Passenger experience

Most passengers agree that air travel is not as pleasant as it once was. Airport design professionals believe we can recreate some of the magic of the mid-20th century golden age of aviation.  Through the utilization of entertainment, art and culture, and education, airports can serve as places people can enjoy, rather than just pass through. New programmatic elements such as yoga studios, spas, meditation rooms, and youth and teens’ focused facilities can significantly enhance the overall travel experience. 

Landscape

Integrating natural landscapes into terminal interiors is a relatively recent trend that can be a welcome design element to provide some stress relief for weary travelers. In various studies conducted by plant scientist Margaret Burchett, she found that a single plant can make a difference in mood, reducing stress, anxiety and depression and improve the air quality. The benefits of greenery are recognized and being adopted at airports around the world including London Heathrow, Chicago O’Hare, and Frankfurt. At Seoul’s Incheon Airport, travelers find quiet ponds and tranquil indoor gardens featuring cultivated flowers, water plants, and horticultural displays.

Sustainability

For our planet to be sustainable, the future will require more than LEED certification for new buildings. Currently, some level of LEED certification is typically a prerequisite for airport terminal owners. For example, the HNTB-designed San Diego International Airport Terminal 2 West achieved LEED platinum, which was the first such accolade in the U.S. However, even this highest achievable LEED standard will not be enough for the future. Globally, nations are striving to achieve carbon neutrality in the design of all new buildings, not just airport terminals, which will present major new, but exciting design challenges and opportunities.

“Iconic” or “Background”

Should new terminals aspire to be “iconic” or “object” buildings, or background” buildings with, perhaps, an iconic element? Dulles International Airport and the TWA terminal at John F. Kennedy International Airport are both examples of classic iconic mid-20th century modern buildings – widely regarded as either imaginatively futuristic, or, at least, way ahead of their time. Deciding whether the building is iconic, or background, is a design issue that occasionally emerges. For a successful design outcome, the team works in close collaboration with the client to ensure that their goals for the project are achieved and that the completed building is contextually sensitive and appropriate.

Future Planning

A holistic approach to successful airport design incorporates flexibility to meet current and future new construction, redevelopment and emerging technological advances. It solves current challenges and addresses how airports can enhance the passenger experience of travelers.
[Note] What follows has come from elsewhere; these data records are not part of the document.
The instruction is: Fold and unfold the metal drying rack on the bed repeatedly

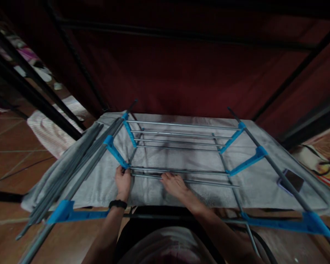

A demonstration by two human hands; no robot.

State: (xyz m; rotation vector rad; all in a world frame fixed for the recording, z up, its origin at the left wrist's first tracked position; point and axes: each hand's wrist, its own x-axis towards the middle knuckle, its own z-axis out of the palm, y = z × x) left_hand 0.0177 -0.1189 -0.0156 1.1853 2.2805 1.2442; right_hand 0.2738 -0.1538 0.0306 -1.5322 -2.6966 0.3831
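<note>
the drying rack (181, 146) stands half assembled over a grey towel (104, 183), several rods already in its blue brackets, a loose bundle of rods (68, 172) left, while the left hand (123, 182) curls around a bracket corner and the right hand (173, 184) presses spread fingers on the nearest rod.

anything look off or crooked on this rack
Yes: the loose grey rod under the right hand slants down to the right and ends free, unlike the parallel rods above. The left hand grips the blue joint.
</note>
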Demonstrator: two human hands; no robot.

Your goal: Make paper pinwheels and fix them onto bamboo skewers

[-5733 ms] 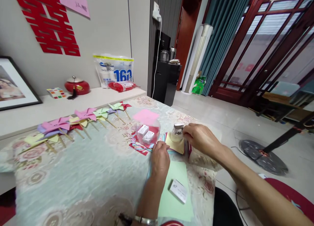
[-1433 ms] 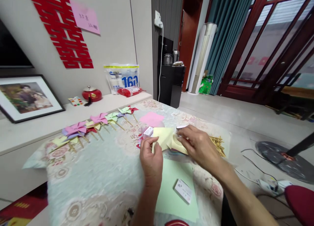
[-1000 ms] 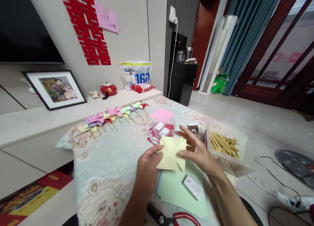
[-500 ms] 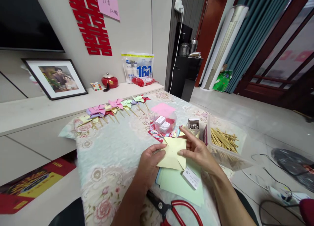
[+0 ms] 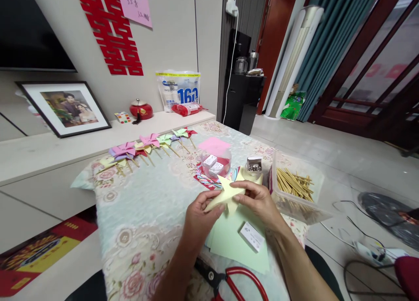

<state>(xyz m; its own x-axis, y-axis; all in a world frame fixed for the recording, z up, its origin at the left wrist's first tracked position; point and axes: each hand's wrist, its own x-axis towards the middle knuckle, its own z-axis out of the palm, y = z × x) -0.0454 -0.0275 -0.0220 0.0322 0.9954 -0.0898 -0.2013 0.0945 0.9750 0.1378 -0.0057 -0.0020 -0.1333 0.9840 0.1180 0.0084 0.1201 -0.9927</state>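
Red-handled steel scissors (image 5: 234, 279) lie nearest, beside flat pale-green paper sheets (image 5: 237, 244). Above these, the left hand (image 5: 199, 216) and right hand (image 5: 258, 200) both pinch a cut pale-yellow paper square (image 5: 225, 194), its corners folding up. Beyond stands a clear plastic tub of thin wooden sticks (image 5: 293, 185).

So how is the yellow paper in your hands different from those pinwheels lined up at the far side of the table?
The yellow paper is held off the table between the left hand and right hand; the finished pinwheels lie on the tablecloth. The yellow paper has no stick; each of the finished pinwheels has one. It is a single colour, while the row mixes pink, purple, green and yellow. Both have pointed folded paper blades.
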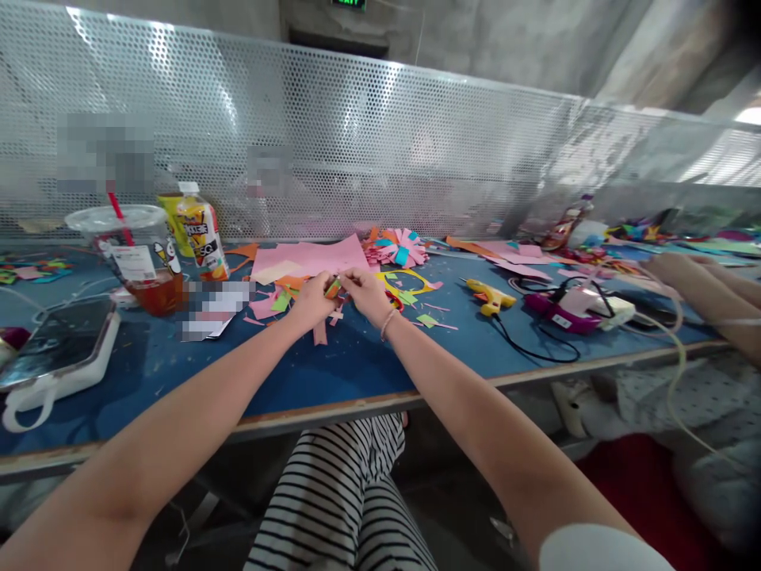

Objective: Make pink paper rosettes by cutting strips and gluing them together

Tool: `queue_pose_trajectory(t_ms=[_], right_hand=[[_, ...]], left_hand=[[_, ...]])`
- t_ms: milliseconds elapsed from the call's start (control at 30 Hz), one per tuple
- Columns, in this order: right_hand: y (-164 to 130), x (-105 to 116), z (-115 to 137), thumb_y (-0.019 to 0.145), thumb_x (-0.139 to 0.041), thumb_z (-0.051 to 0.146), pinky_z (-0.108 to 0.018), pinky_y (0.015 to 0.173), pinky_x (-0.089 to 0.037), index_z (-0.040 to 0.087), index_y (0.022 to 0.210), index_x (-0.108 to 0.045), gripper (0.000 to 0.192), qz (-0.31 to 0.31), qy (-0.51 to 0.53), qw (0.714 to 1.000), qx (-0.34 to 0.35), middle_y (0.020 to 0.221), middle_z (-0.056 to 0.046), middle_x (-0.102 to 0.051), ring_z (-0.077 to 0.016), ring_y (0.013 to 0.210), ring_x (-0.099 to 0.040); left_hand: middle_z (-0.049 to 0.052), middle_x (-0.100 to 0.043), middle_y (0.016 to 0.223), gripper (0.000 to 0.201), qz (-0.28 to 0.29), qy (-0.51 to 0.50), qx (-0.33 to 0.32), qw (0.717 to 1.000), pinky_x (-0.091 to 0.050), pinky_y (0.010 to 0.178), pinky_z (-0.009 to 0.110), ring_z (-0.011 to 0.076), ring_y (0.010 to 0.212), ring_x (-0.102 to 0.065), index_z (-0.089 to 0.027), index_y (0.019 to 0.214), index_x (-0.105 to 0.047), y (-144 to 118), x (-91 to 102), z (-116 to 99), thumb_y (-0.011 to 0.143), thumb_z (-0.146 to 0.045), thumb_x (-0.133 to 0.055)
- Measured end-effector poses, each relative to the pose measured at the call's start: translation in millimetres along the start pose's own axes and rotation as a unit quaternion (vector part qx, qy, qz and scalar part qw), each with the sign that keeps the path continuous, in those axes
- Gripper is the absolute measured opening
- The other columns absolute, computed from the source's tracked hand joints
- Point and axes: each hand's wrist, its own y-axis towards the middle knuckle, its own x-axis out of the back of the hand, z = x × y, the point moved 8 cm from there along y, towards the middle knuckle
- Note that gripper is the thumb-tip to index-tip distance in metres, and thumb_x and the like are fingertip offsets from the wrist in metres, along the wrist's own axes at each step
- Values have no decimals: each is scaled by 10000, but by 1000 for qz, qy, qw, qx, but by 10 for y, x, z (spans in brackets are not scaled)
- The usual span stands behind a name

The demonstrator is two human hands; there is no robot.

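Blue felt-covered bench, item one: my left hand and my right hand meet over it, both grips pinched nearly closed on one small folded piece of orange and green paper, held just above the bench top between the two sets of fingertips. Step in hand, as I judge it: folding or pressing a small paper part. The next move would call for a fine, steady fingertip pinch, since the piece is tiny and light. Nearby stock: pink paper sheets just behind the hands, a pink fringed paper flower beside them, loose coloured paper scraps around the left hand, a yellow glue gun well to the right. Left side: a clear plastic cup of brown drink and a smartphone on a white stand. Hard to make out: the paper's exact shape, mostly hidden by my fingers. A co-worker's forearm is cut off at the right edge.
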Motion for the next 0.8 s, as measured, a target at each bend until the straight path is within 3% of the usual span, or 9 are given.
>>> queue_pose_trajectory(t_ms=[233,433,600,800], right_hand=[[28,333,-68,662,-601,407,-218,507,-449,185,706,-520,240,-102,88,988,-70,598,33,-537,-94,550,-525],[35,415,-133,580,-681,371,-217,532,-456,174,704,-532,276,-112,159,978,-79,597,36,-545,-88,563,-536],[21,413,-104,573,-691,338,-210,535,-446,166,697,-535,263,-106,181,975,-75,581,36,-555,-80,545,-536],[3,347,-51,558,-702,347,-223,558,-464,172,695,-534,279,-71,166,980,-80,602,32,-567,-84,553,-542]], left_hand=[[-16,-551,631,70,61,-49,-5,997,-383,583,239,135,625,-519,-179,666,-493,23,-123,81,616,-155,-537],[-20,-524,551,211,122,-128,47,983,-371,514,231,118,497,-488,-167,748,-576,31,-218,198,621,-90,-426],[-15,-495,549,142,49,-71,21,996,-343,524,237,126,520,-465,-175,717,-550,52,-46,124,753,-225,-423],[27,-599,707,287,-38,-97,11,994,-403,632,256,157,697,-552,-185,753,-557,54,69,156,846,-362,-351]])
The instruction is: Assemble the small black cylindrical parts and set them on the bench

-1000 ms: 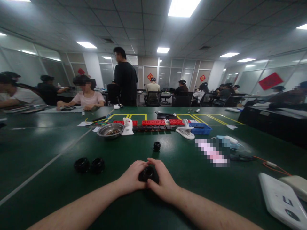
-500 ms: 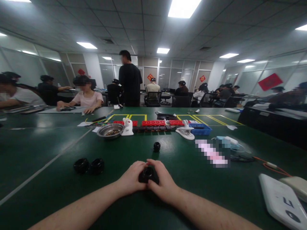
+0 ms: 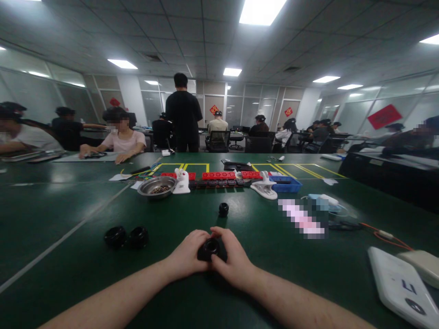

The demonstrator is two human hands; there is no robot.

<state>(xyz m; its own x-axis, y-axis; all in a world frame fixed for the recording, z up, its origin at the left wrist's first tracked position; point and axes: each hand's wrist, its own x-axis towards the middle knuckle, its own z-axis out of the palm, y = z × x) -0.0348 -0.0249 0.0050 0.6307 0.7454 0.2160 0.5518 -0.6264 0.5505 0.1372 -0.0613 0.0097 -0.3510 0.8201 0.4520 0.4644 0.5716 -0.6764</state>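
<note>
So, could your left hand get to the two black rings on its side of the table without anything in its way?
Probably yes. The left hand shares a black part with the right hand, so it would have to let go first. Only bare table lies between it and the two rings.

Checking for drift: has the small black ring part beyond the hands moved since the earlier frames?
No. The small black ring part keeps its spot before the red block row; only the camera shifted.

A dark green table carries two black rings left of the grip, a small black part just beyond it, a metal bowl and red blocks farther off, a white device to the right.
</note>
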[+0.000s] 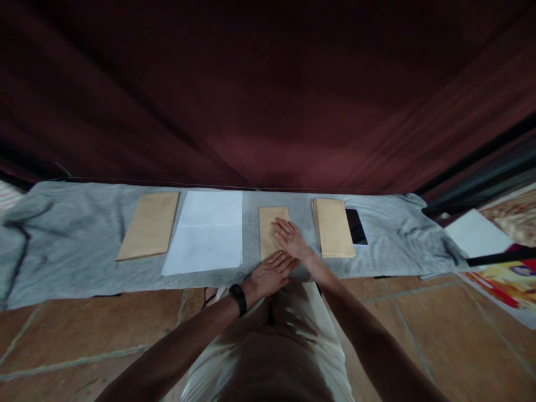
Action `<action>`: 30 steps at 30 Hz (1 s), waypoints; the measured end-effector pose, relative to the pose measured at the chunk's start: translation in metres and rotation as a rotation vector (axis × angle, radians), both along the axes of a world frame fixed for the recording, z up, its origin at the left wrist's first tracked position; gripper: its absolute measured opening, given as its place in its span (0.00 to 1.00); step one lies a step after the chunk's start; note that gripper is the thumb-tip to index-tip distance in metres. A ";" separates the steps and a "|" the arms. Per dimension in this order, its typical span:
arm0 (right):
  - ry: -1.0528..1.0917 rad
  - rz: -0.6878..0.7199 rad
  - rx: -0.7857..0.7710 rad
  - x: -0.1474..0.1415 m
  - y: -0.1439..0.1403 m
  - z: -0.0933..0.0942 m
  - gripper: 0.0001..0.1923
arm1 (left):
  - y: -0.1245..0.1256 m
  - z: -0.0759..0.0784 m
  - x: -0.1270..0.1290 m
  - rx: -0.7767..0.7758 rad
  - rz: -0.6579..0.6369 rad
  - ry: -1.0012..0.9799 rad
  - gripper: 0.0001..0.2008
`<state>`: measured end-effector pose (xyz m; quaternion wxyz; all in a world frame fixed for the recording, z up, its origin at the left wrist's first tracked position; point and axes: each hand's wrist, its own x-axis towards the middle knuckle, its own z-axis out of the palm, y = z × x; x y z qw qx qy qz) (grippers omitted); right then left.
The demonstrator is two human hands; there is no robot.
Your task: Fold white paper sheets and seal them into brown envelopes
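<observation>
A small brown paper envelope lies on the grey cloth right in front of me. My right hand rests flat on its right side, fingers stretched out. Across its near end lies my left hand, also flat, with a dark band on the wrist; its fingertips meet the right hand near the wrist. To the left are white paper sheets with a crease across them, and beyond those a larger brown envelope. A stack of brown envelopes sits to the right.
A dark phone lies partly under the envelope stack. The grey cloth covers a narrow bench-like surface. Behind it hangs a dark red curtain. At far right are a white sheet and a colourful printed package above the tiled floor.
</observation>
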<state>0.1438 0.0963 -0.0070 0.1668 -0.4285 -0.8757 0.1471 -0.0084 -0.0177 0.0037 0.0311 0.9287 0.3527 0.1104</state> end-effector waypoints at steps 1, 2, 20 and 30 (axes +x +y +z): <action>-0.005 -0.012 0.002 -0.001 0.006 -0.001 0.24 | 0.000 0.001 0.000 -0.002 -0.005 0.004 0.29; -0.011 -0.024 0.002 -0.003 0.012 -0.001 0.24 | 0.000 0.002 -0.001 -0.006 -0.010 0.006 0.30; -0.058 0.061 -0.003 -0.018 0.019 0.005 0.29 | 0.002 -0.002 -0.002 -0.027 -0.026 0.003 0.28; -0.054 0.210 -0.132 -0.003 -0.012 0.010 0.28 | -0.001 0.000 -0.003 -0.074 0.006 -0.048 0.24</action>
Taking a long view, design professionals are focusing on creative solutions to passenger pain points: congestion in the central terminal area, long waits at security checkpoints, and accessing distant terminals. But airports involve more than efficient movement of travelers through large transportation hubs. Architecture and design can create a sense of place that is not just highly functional, but offers a memorable, pleasant, stress-free, and enjoyable experience for travelers.

Robert Steel, RIBA, RIAS is Director of Design in HNTB’s Los Angeles office. He is a graduate of the renowned Mackintosh School of Architecture in Glasgow, Scotland. As a design award-winning architect in both the United Kingdom and United States for a variety of different project types, Steel has been focusing on aviation. He was HNTB’s lead designer for San Diego Terminal 2 West expansion; the Air Traffic Control Tower at San Francisco International Airport; Terminal 4 Connector design concept at Los Angeles International Airport and is currently working on the design of the LAX Automated People Mover project.